Masques et esprits
L’œuvre de Miyazaki
renvoie sans cesse à la notion d’identité, ses héros, qui sont souvent
des héroïnes, sont en constante
recherche personnelle (âge, position sociale, relations humaines) dans un monde
japonais, réel et/ou imaginaire, aux multiples références mythologiques et
religieuses.
Le voyage de Chihiro apporte plusieurs clés d’initiation ou
de compréhension à la culture shinto japonaise. Cependant les références à la
culture occidentale fantastique sont également facilement reconnaissables. La
multiplication des tunnels, ponts et rivières comme lieu de passage entre les
deux mondes, renvoie forcément aux cycles des Alice de Lewis Carroll ou au
Magicien d’Oz.
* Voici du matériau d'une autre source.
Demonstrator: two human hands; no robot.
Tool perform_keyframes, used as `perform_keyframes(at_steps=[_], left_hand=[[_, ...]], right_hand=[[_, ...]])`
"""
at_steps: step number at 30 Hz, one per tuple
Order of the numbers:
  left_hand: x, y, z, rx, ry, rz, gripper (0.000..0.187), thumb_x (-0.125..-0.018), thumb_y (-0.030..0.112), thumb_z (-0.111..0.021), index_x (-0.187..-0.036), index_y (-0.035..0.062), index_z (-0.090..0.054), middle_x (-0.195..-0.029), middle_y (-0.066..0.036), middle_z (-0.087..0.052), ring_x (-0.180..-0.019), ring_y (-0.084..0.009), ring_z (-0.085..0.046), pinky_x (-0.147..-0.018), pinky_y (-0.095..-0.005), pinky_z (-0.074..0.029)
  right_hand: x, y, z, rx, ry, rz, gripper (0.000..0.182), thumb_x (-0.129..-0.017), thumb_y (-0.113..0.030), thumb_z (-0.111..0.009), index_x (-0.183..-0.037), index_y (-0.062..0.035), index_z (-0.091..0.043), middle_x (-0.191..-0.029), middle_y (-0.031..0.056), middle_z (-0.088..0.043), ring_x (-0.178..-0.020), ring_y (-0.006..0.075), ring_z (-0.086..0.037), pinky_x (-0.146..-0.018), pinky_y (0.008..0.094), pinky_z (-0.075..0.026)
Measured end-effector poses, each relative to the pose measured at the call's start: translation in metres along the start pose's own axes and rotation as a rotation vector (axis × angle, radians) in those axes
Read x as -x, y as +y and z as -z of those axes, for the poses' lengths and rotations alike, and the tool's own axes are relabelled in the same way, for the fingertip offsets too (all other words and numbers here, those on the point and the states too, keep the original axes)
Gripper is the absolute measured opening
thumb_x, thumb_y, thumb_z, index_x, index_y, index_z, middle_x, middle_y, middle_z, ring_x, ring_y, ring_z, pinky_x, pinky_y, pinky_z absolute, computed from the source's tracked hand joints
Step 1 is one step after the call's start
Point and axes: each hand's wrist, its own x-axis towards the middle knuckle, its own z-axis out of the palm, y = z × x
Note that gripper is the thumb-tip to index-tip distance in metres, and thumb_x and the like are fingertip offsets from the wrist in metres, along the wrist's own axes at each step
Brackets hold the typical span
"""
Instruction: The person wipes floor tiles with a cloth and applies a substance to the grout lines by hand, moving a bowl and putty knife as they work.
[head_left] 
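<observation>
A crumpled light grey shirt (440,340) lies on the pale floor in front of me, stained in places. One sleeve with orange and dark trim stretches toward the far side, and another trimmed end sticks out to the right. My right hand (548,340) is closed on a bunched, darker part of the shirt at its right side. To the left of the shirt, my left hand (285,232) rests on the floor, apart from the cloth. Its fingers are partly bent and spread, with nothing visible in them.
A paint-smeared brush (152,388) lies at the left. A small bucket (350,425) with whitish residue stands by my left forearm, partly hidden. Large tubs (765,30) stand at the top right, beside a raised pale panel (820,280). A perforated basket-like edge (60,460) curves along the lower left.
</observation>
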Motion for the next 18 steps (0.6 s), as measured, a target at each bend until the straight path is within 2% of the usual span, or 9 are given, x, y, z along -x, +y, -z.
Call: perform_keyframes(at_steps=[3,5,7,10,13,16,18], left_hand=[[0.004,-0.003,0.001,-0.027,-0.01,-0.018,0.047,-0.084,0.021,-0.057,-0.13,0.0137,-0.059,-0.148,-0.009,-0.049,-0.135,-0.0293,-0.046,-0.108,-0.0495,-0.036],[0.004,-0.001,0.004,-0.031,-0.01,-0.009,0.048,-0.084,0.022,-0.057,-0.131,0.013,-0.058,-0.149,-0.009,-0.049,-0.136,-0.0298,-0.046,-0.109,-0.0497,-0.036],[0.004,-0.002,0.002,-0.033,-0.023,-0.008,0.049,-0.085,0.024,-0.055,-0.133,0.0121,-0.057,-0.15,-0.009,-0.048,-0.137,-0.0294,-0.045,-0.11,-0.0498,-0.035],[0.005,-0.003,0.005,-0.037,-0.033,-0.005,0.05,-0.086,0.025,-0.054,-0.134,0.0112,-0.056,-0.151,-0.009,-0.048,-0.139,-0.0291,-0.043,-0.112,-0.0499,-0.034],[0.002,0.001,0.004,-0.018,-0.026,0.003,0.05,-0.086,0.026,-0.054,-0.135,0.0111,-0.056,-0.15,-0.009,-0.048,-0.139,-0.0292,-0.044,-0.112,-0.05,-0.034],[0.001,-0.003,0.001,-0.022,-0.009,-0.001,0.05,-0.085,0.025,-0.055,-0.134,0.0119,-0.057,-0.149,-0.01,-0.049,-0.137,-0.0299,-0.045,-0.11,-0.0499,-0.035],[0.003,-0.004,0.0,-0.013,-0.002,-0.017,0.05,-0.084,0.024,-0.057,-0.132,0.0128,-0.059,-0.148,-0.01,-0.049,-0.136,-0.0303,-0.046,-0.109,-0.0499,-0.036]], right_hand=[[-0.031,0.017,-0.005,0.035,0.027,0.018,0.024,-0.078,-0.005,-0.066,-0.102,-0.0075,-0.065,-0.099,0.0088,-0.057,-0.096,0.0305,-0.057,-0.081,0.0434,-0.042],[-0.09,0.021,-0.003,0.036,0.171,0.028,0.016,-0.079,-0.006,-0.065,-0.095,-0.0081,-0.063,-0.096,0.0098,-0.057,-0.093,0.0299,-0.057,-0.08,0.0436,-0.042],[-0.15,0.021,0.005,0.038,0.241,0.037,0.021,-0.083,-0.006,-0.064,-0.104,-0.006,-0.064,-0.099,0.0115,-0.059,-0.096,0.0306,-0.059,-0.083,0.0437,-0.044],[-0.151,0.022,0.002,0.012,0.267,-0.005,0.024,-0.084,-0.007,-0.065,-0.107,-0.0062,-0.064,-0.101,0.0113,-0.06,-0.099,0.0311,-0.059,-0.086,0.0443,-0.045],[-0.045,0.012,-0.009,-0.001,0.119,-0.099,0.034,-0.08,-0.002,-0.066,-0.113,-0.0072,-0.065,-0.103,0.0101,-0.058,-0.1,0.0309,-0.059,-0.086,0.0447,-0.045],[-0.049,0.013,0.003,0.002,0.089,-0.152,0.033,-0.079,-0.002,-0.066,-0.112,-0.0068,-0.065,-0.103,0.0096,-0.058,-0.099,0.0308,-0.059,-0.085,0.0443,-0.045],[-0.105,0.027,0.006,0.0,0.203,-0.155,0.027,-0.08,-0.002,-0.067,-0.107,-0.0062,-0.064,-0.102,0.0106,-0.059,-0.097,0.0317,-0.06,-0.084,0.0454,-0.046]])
Le choix d’une
héroïne(Chihiro), le personnage de la sorcière ou bien la fonction magique de
l’alimentation appuient cette interprétation.
Mais avant tout ce voyage est japonais, il se fait du monde
réel à celui des kami (Dieux) et des yokai (Esprits).
Galerie impressionnante de créatures traditionnelles
japonaises, ce film d’animation est basé sur un constat unique et japonais :
les dieux et les esprits n’ont pas de
visage ni d’entité physique, mais ils peuvent se rendre visibles et tangibles
en devenant des objets, des animaux ou des êtres humains.
L’identité la plus marquante de cette famille est, pour Le
Voyage de Chihiro, Kaonashi, le Sans
visage, ombre corporelle noire et masque blanc.
Miyazaki réinterroge la tradition, ce personnage est une
réinterprétation moderne des masques papiers portés lors des rituels shintoïste
et en particulier au sanctuaire de Kasuga-taisha à Nara. Ces masques sont
portés lors d’une une danse rituelle traditionnelle nommée Ama qui existe
depuis le XIIe siècle. Ces Kasuga-Sama ces dieux japonais semblables à des
ombres sont également présents dans le
long métrage, on les voit former un long cortège dans l’un des couloirs des
thermes ou travaille Chihiro.
Le masque est aussi un élément traditionnel des formes
théâtrales japonaises, l’origine du masque au Japon remonte au VIIe siècle, ils
auraient été importés de l’Asie Continentale et en particulier de la Corée. Il
porte le terme de kamen, il était utilisé pour des rituels et des danses.
Au XIVe siècle, il devient un élément primordial au théâtre
pour le kyogen on recense un corpus de 50 masques et on en décompte 250 pour le
théâtre nô.
Nous trouvons également le shintoïsme comme fil conducteur
et de compréhension dans la majorité des productions du studio Ghibli, citons
pour exemple Pompoko d’Isao Takahata, qui est centré sur une catégorie de
yokai, les Tanuki. L’une des scènes de ce dessin-animé renvoie même aux
traditionnels rouleaux représentant depuis le XIIe siècle, les Cortèges des
cents démons, les e-maki yokai.
La représentation des yokai se développa durant la période
edo (1603-1868) et intégra durablement les récits et devient un sujet populaire
de l’estampe (ukiyo-e). Hokusai,
Hiroshige ou Kiesai furent les honorables prédécesseurs de Miyazaki, ce
dernier continue à l’image de nombreux mangaka (Shigeru Mizuki et son
Dictionnaire des yokai) de perpétuer un corpus de récits et de représentations
shintoïstes, anciens et donc japonais.
Par les dessins de William Bruet, les costumes et les masques de Corinne Ruiz,
la création Miwa et son exposition réinterrogent ces représentations japonaises
: kami, yokai, figures, esprits… monstres et compagnies.
Ces masques dessinés puis créés « en dimension » peuvent
renvoyer à la peinture japonaise sumi-e. L’artiste de sumi-e ne peint pas en
noire, il sculpte les blancs de sa feuille. Le blanc et le noir sont ainsi des
matières modulables et plastiques, comme les esprits et démons de Miwa ou de
Miyazaki, le blanc et le noir prennent forme(s). Portés par les danseurs de la
Ridz Compagnie, ils prennent vie et sont habités comme des kami et des yokai.